Anyway I had to drive to the reception with a howling gale from the side window, and then on to the hotel where I was staying for the night. And then a chilly drive back home around the M25 the following morning… Thankfully it didn’t rain!
Plus a £95 bill for a new side window (which wasn’t as bad as I was expecting actually).
My former bro in law (now ex sister-in-law - surgically converted) and his/her friend were visiting me here in France while passing through the area. I decided to take them for a walk along a nearby river to waterfall and it pool beneath it. We took 2 vehicles to the start point as they were heading off after the walk.
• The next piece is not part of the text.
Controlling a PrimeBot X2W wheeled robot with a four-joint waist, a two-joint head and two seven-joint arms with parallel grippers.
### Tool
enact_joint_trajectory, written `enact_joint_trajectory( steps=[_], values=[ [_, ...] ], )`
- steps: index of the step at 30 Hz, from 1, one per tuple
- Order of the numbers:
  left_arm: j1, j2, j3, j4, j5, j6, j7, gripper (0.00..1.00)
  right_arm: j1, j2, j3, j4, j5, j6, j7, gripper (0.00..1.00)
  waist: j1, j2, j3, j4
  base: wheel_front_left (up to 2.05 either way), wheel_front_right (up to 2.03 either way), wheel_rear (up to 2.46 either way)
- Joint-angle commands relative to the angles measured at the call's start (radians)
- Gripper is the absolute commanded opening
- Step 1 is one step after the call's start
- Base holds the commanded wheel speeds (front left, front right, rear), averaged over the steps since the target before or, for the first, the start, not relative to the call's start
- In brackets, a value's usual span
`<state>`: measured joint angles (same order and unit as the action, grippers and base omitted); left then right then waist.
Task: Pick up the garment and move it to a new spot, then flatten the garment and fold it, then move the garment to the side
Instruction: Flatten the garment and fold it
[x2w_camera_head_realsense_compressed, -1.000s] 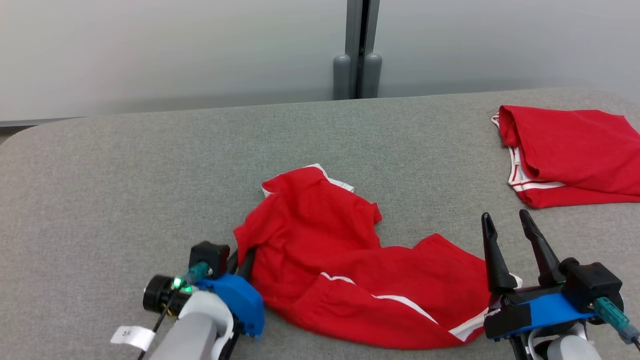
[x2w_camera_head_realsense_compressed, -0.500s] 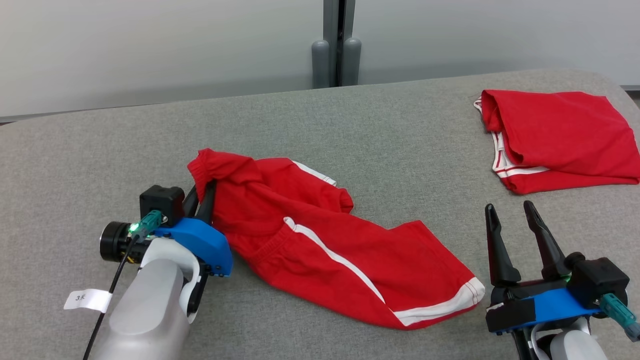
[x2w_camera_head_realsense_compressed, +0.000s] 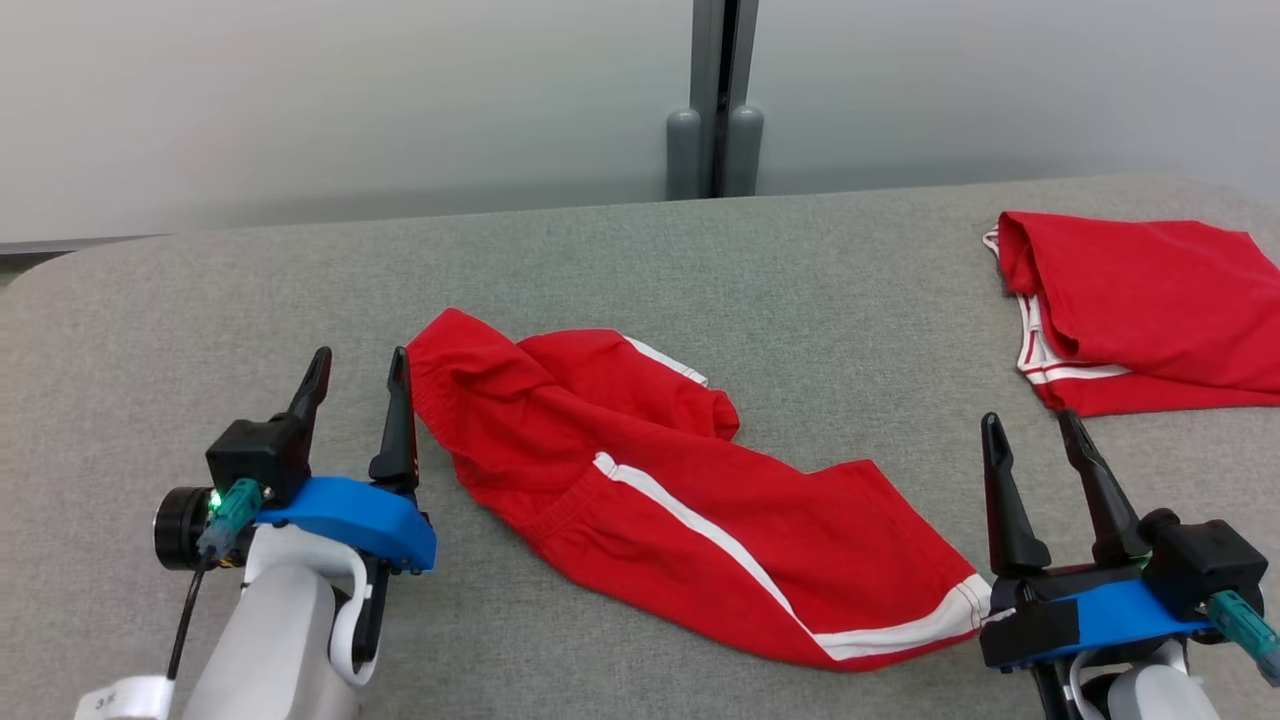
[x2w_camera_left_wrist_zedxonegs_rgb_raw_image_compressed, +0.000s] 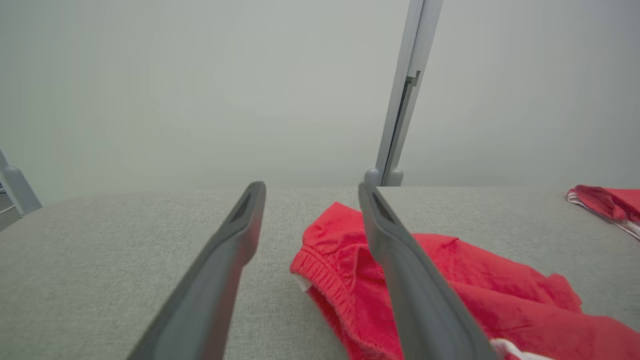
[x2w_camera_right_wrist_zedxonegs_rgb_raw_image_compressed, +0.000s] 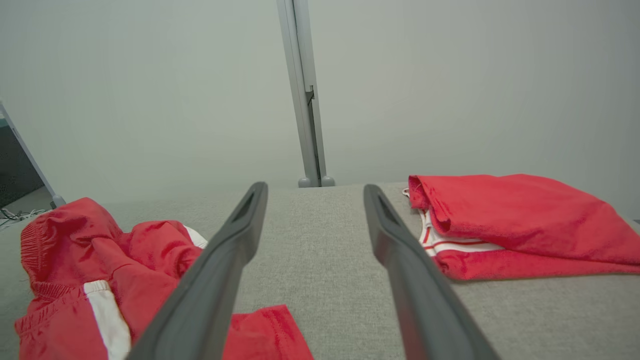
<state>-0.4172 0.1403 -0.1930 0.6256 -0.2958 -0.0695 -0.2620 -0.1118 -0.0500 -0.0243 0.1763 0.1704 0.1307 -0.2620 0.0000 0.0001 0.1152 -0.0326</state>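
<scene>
table (x2w_camera_head_realsense_compressed: 200, 320): grey cloth top, carried everything
shorts (x2w_camera_head_realsense_compressed: 700, 500): red with a white stripe, lay crumpled mid-table between the two grippers, not yet flat
folded pile (x2w_camera_head_realsense_compressed: 1150, 300): red, far right corner, well apart from the shorts
left gripper (x2w_camera_head_realsense_compressed: 360, 352): fingers wide, empty, just beside the waistband (x2w_camera_head_realsense_compressed: 435, 390)
right gripper (x2w_camera_head_realsense_compressed: 1030, 418): fingers wide, empty, near the hem (x2w_camera_head_realsense_compressed: 965, 600)
risk: pinching only one bunched layer would likely drag wrinkles along; a grab on the twisted middle could fold it crooked
views: left wrist view showed the waistband's elastic gathers up close, head view barely did; head view showed the full length and hem, cut off in the left wrist view
</scene>
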Motion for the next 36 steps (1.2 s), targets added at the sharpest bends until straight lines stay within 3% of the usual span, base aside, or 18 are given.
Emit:
enact_joint_trajectory(
  steps=[1, 7, 12, 21, 25, 36],
  values=[
    [0.018, -0.004, 0.010, -0.024, 0.008, 0.004, -0.003, 1.00, 0.013, -0.001, 0.000, 0.002, 0.008, 0.000, -0.004, 1.00, 0.0000, -0.0001, -0.004, 0.004, 0.00, 0.00, 0.00],
    [0.107, -0.016, 0.032, -0.169, 0.056, -0.005, -0.003, 1.00, 0.020, -0.001, 0.005, 0.005, 0.010, 0.000, -0.004, 1.00, 0.0000, -0.0001, -0.019, 0.016, 0.00, 0.00, 0.00],
    [0.119, -0.038, -0.018, -0.187, 0.046, -0.040, -0.003, 1.00, 0.019, -0.001, 0.014, 0.012, 0.008, 0.000, -0.004, 1.00, 0.0000, -0.0001, -0.024, 0.010, 0.00, 0.00, 0.00],
    [0.035, -0.048, -0.217, -0.094, -0.003, -0.061, 0.049, 1.00, 0.009, -0.001, 0.030, 0.019, 0.011, 0.000, -0.004, 1.00, 0.0000, -0.0001, -0.006, -0.039, 0.00, 0.00, 0.00],
    [0.008, -0.027, -0.311, -0.038, -0.056, -0.061, 0.095, 1.00, 0.002, -0.001, 0.032, 0.015, 0.015, 0.000, -0.004, 1.00, 0.0000, -0.0001, 0.012, -0.061, 0.00, 0.00, 0.00],
    [-0.039, 0.024, -0.411, 0.140, -0.167, -0.061, 0.160, 1.00, -0.009, -0.001, 0.023, 0.007, 0.019, 0.000, -0.004, 1.00, 0.0000, -0.0001, 0.045, -0.096, 0.00, 0.00, 0.00]
  ],
)
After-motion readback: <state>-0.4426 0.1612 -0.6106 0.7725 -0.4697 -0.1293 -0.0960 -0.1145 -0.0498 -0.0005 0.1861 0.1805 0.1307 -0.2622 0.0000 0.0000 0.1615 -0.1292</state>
On the way the ex in-law took some photos close to the water’s edge and dropped the mobile phone. No amount of leaning into the water could find the phone. I stripped off and went into the river - and found the phone.
On the way back from the waterfall pool, we took some last photographs near another smaller waterfall. I stood on a rock, put my rucksack down and took a nice photo looking back to the in-law and friend. I turned back to retrieve my rucksack and it was nowhere to be found. It must have slipped into the river! My car keys and house keys were in it.
I stripped off for the second time and lowered myself into the fast flowing area of a small waterfall pool and clung onto a rock for dear life, feeling the bottom with me feet, and then trying to feel around the area, hoping to hook my rucksack. Of course - my much taller in-law didn’t bother to offer to help - I’m 4ft nothing, he/she and the friend area nearly 6ft! No amount of searching found the rucksack.
We headed back downstream, asking walkers along the way if they had seen a floating rucksack, but to no avail. We got to the large waterfall and it’s pool - still no sighting of my rucksack.
We walked back to the cars and got a lift home. We found a ladder and the friend shimmied up to the balcony and managed to get through the door (it has a sticky door so I can’t lock it). The house was opened up and my in-law tried to phone Fiat to see if someone could make me a key for my car. Unfortunately the office had just closed. I messaged my husband who was away, working at sea. He managed to get a wifi signal using the bad crew network, and called the Dutch version of the AA to retrieve the car. Unfortunately there was a complication (too long to explain on here), so they couldn’t retrieve it. In the meantime I looked for the spare letterbox key and found it, and a spare car key! I had forgotten that there was a spare, which my husband had put away with all the spare keys.
Big sigh of relief all round! We went and fetched my car but the in-law and his friend had to spend another night before heading south as it was way too late for them to continue.